Esta conclusión apoya la opinión oficialmente extendida de que los sacerdotes de Chavín utilizaban sonidos para proferir sus oráculos a las multitudes. Para esos estudiosos casi todo se reducía a una religión que intentaba impresionar y dominar mediante sonoros oráculos y terribles imágenes, como El Lanzon.


Pero Lumbreras, González y Lietaer -y también el propio Tiberio Petro-León- habían observado, además, que "si esas frecuencias son diferentes, pero relativamente vecinas, el control de los tubos de conexión permitiría modular el sonido". Y eso fue lo que Petro-León me mostró llevándome por corredores y tubos de aireación. Estudié, incluso, algunas de las escaleras por las que caía el agua en tiempos de los sacerdotes de Chavín. Y ese recorrido fue para mí una revelación, porque yo, que llevo años induciendo estados modificados de conciencia por métodos verbales y mediante sonidos, sabia que a cada frecuencia -nota musical, mantra, etc- corresponde un estado de conciencia. Además, Petro-León me llevó a la piscina hundida, a una estela en la que el grabado mostraba algo parecido al brazo de un Sampedro de cuatro filos.
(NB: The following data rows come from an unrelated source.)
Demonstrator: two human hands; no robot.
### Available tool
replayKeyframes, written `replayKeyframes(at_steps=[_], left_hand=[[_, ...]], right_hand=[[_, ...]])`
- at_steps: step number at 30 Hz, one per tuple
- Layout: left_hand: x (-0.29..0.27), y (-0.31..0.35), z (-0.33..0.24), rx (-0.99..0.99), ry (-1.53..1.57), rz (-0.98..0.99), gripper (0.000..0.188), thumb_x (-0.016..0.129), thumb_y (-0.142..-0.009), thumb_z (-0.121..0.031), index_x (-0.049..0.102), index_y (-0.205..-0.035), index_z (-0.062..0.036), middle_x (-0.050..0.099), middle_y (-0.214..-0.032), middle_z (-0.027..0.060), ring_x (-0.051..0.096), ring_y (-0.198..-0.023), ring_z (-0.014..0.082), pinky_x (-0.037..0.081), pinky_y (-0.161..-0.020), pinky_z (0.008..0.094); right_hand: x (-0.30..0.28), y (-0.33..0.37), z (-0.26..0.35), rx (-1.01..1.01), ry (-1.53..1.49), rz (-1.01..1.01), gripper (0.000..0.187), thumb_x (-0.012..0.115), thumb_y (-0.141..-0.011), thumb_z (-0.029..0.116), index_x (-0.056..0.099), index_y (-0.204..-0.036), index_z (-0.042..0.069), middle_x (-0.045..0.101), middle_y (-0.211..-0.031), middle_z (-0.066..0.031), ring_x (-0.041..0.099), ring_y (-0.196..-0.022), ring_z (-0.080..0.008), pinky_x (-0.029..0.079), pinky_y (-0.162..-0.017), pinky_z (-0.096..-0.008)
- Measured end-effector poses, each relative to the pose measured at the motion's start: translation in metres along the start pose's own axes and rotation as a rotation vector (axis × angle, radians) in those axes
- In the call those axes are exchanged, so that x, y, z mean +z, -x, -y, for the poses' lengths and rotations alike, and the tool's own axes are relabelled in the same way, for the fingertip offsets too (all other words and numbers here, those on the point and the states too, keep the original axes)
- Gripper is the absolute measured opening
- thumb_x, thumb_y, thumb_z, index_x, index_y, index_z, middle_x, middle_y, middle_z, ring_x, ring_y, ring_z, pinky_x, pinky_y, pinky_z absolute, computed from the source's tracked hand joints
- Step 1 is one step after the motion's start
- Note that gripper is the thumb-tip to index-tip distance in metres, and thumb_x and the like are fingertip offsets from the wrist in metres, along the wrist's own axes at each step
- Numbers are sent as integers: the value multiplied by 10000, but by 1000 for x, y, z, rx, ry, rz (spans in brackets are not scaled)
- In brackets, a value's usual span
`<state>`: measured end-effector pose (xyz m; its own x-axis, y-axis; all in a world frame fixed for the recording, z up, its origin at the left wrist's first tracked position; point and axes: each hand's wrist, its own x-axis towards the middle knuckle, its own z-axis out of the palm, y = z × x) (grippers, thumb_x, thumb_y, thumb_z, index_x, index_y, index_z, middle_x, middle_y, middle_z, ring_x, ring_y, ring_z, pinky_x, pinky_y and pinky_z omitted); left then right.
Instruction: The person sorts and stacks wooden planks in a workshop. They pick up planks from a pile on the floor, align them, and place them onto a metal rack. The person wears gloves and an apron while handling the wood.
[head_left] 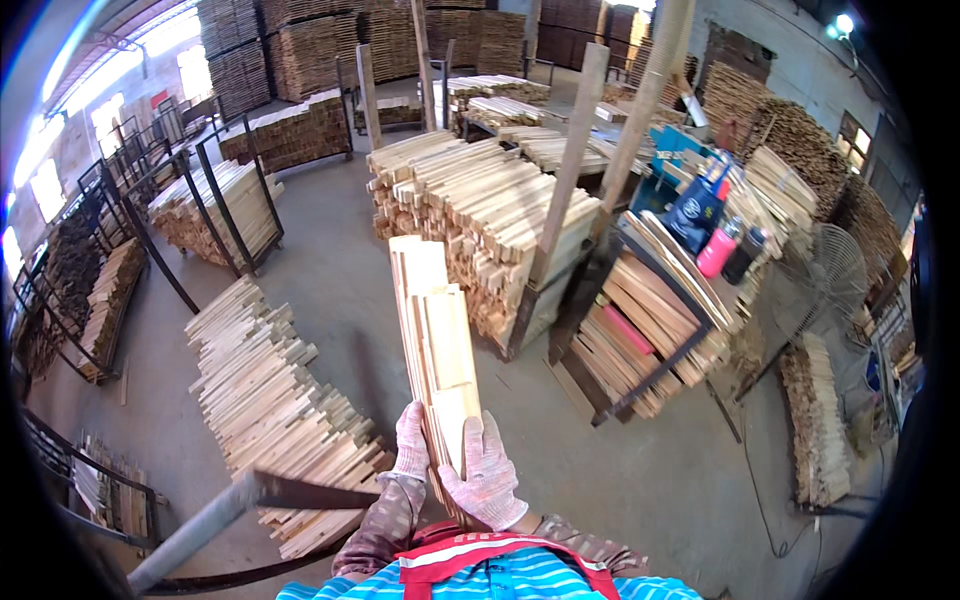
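A bundle of pale wooden slats (442, 345) stands out in front of my body, its slats uneven in length and its far end pointing away. My left hand (411, 442), in a light knitted work glove, grips the left side of the bundle near its close end. On the right side, my gloved right hand (484, 476) presses against the slats with its fingers partly spread. The two hands clamp the bundle between them. Its lowest end is hidden close to my red-strapped apron (470, 552).
A long row of slats (270, 400) lies to the left, beside a grey metal rail (205, 525). Ahead stands a tall stack of slats (480, 190) between wooden posts. At right are a loaded rack (640, 335) with a pink bottle (718, 248) on top, and a fan (825, 280).
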<state>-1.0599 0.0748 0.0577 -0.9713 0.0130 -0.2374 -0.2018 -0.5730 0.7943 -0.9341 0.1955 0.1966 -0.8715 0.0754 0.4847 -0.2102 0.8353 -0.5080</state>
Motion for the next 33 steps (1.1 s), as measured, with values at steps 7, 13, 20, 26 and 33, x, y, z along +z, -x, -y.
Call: replayKeyframes(at_steps=[7,13,20,26,33], left_hand=[[27,-96,-20,66,86,-184,482,596,-961,-434,641,-1141,10,693,-1010,96,677,-879,196,570,-799,344],[12,-219,-37,90,186,-313,485,569,-983,-432,623,-1192,3,691,-1070,100,673,-917,203,566,-832,350],[36,-445,-114,162,79,-300,462,587,-975,-430,639,-1140,-1,687,-1021,89,662,-898,191,558,-811,344],[58,-626,-201,271,-551,-251,361,625,-919,-370,625,-913,-9,574,-817,22,490,-798,137,443,-762,324],[141,-833,-310,203,-1060,-157,509,646,-865,-479,670,-1005,10,693,-859,120,630,-808,195,492,-783,364]], right_hand=[[48,-133,-69,-100,-194,205,963,757,-772,340,264,-1523,-9,401,-1425,-366,564,-1160,-520,550,-895,-512],[129,-257,-100,-91,-287,359,939,762,-763,303,257,-1521,75,397,-1451,-294,578,-1140,-493,553,-879,-518],[249,-443,-129,-110,-290,224,986,760,-771,313,212,-1554,69,369,-1467,-320,527,-1213,-506,524,-946,-507],[339,-583,-147,7,-270,58,1050,762,-776,326,158,-1532,-80,313,-1484,-374,473,-1280,-520,485,-1017,-473],[436,-767,-176,191,-340,-62,1106,768,-788,356,80,-1529,-88,286,-1480,-388,469,-1264,-532,488,-1009,-468]])
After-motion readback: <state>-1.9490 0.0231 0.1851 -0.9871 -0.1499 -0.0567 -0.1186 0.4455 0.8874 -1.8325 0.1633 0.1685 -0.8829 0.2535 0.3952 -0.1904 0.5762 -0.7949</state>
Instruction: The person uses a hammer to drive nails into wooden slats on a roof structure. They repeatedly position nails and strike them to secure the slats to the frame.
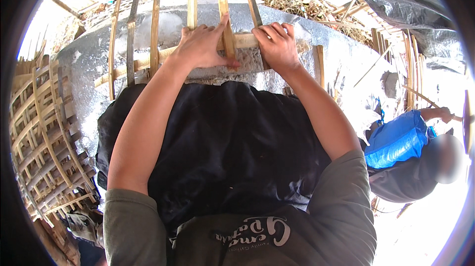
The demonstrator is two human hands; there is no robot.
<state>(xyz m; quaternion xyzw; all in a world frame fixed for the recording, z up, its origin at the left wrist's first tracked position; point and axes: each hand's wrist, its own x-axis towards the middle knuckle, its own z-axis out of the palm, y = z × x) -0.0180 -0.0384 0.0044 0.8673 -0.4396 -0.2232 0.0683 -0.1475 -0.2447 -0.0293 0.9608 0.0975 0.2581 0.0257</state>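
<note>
Working a cross strip [142, 63] of bamboo through a row of upright slats [131, 33]; the piece sits ahead of me, above the black cloth [237, 142] over my lap, silver sheet [81, 63] behind. Grip: left hand [203, 46] spread, not clenched, palm over the strip, index finger and thumb reaching up and down along the fifth slat [228, 43]. Right hand [278, 46] curled tight around the sixth slat [251, 1] near the strip's right end; its thumb is hidden.

Status, my read: early. Strip spans all six slats, sticking out past the leftmost. Can't tell the over/under order at each crossing, hands cover some. I make out only this one strip across; slats run bare well above it. Spacing looks uneven, strip sits tilted, lower on the left. Left to do, judging by the woven bamboo panel [44, 137] to my left: square this strip, then more cross rows. Can't confirm mine ends up that dense.
</note>
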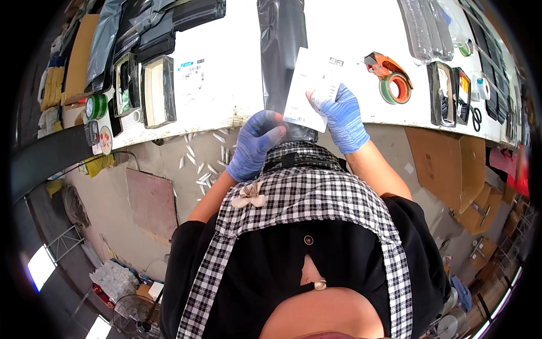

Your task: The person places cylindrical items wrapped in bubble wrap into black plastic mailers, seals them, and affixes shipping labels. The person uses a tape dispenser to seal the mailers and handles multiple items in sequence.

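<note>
A white printed label sheet (310,79) is tilted over a long dark grey plastic mailer bag (276,62) that runs across the table to its near edge. My right hand (343,116), in a blue knit glove with bare fingertips, grips the label by its right side, thumb on top. My left hand (255,141), gloved alike, curves beside the label's lower left corner, just over the bag's near end. Its thumb and index finger stand apart with a gap between them. Whether the index fingertip touches the label's corner is hard to tell.
An orange tape dispenser (389,77) lies on the white table (226,73) to the right. Open boxes (159,90) and dark bags (155,39) line the left; clear plastic rolls (427,31) and scissors (476,118) are right. White slips (191,151) litter the floor. A carton (446,166) stands below right.
</note>
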Demonstrator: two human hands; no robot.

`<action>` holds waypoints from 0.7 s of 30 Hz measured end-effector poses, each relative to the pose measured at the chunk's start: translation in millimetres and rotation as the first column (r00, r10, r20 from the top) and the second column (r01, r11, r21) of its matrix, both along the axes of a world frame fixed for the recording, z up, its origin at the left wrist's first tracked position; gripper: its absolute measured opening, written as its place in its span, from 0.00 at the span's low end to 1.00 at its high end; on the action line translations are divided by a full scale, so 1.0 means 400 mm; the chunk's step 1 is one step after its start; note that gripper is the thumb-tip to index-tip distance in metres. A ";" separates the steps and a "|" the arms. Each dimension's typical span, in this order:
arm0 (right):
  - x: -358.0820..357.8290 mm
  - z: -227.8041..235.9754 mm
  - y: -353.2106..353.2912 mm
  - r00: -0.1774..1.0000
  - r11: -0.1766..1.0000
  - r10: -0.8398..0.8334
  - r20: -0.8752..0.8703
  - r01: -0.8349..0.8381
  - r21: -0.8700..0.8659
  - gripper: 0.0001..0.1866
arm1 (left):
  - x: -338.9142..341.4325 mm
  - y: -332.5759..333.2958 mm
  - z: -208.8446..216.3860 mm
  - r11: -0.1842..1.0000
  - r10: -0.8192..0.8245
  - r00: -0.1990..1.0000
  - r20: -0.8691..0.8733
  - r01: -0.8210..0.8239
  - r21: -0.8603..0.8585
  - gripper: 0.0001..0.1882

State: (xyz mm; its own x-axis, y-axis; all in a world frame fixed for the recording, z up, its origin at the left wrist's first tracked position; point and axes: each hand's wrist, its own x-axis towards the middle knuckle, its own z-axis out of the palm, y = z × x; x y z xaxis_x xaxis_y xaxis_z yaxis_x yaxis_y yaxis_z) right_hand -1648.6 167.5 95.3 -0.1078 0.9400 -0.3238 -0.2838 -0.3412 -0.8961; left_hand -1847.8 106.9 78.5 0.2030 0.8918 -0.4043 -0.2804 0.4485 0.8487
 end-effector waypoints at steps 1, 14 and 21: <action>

Aclaro que el Sampedro es un cactus alucinógeno que abunda en la zona de Chavín. Sólo que en los últimos decenios nadie ha encontrado uno de cuatro filos, del que dicen los curanderos que es el más enérgico y el único capaz de curar todas las enfermedades.
Naturalmente, la hipótesis -en la que Petro-León ha estado trabajando en el propio Chavín- es que en ese centro ceremonial, al igual que en tantos otros de la Antigüedad, y de forma especial en los de Esculapio, en Grecia, las curaciones se efectuaban provocando estados modificados de conciencia mediante alucinógenos y un perfecto conocimiento del sonido.
Pero lo más importante es que esta hipótesis incluye que las iniciaciones se efectuaban mediante esas mismas resonancias. Es la ciencia órfica del sonido, capaz de provocar un estado de conciencia mística, en el que la dualidad se hace Unicidad, en el que el Hombre terrestre se convierte en Hombre con Conciencia Planetaria.


Este es el gran secreto de Chavín. El secreto de una cultura universal integradora que utilizó el sonido para elevar la vibración de la vida.